Look below for the line that has "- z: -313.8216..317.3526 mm". Set down the lines from there through the line that has "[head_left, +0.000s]", exactly as written.
-----
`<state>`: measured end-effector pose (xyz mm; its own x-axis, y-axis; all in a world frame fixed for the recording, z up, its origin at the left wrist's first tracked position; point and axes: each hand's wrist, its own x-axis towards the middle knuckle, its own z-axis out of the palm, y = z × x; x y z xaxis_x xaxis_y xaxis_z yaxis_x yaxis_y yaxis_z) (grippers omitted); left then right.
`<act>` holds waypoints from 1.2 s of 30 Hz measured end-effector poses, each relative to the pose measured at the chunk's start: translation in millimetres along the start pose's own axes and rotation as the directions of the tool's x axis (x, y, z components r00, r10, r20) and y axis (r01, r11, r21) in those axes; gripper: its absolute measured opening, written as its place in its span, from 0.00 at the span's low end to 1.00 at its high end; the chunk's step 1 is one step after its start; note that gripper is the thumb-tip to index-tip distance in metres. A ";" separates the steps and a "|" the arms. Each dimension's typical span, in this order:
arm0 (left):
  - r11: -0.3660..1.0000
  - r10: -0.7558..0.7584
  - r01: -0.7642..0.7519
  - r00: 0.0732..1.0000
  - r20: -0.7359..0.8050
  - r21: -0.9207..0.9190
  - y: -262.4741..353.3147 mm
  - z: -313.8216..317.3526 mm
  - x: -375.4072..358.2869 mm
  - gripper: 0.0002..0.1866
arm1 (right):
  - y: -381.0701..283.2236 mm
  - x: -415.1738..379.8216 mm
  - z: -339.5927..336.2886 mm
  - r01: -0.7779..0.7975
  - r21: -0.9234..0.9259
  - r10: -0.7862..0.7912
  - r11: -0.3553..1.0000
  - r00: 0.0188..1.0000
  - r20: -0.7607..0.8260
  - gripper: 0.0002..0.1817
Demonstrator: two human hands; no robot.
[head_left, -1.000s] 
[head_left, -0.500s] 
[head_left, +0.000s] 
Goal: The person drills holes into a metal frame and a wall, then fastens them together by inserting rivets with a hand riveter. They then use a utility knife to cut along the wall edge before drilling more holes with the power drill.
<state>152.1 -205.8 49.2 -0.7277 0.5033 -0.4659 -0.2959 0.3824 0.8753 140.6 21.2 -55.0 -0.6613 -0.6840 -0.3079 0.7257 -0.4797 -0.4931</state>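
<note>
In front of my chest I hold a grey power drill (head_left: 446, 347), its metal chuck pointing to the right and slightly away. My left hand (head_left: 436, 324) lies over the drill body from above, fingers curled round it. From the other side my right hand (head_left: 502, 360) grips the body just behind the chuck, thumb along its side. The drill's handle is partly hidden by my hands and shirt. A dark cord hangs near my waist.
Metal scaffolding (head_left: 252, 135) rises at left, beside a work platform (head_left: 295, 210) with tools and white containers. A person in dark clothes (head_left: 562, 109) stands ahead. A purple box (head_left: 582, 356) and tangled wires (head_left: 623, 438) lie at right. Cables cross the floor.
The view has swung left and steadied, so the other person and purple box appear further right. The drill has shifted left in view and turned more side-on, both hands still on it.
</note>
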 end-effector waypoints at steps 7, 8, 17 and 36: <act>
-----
*SOLUTION BELOW*.
  - z: -313.8216..317.3526 mm
  - x: -375.4072..358.2869 mm
  - gripper: 0.0002..0.1866
arm1 (right):
  - y: -381.0701..283.2236 mm
  - x: -415.1738..379.8216 mm
  - z: -339.5927..336.2886 mm
  - r01: -0.7779..0.7975
  - r21: -0.9234..0.9259
  - r10: -0.7862..0.7912
  - r11: -0.3553..1.0000
  - r00: 0.0188..1.0000
  - r20: -0.7607..0.8260
  - gripper: 0.0002..0.1817
Demonstrator: two human hands; no robot.
[head_left, -1.000s] 
[head_left, -0.500s] 
[head_left, +0.000s] 

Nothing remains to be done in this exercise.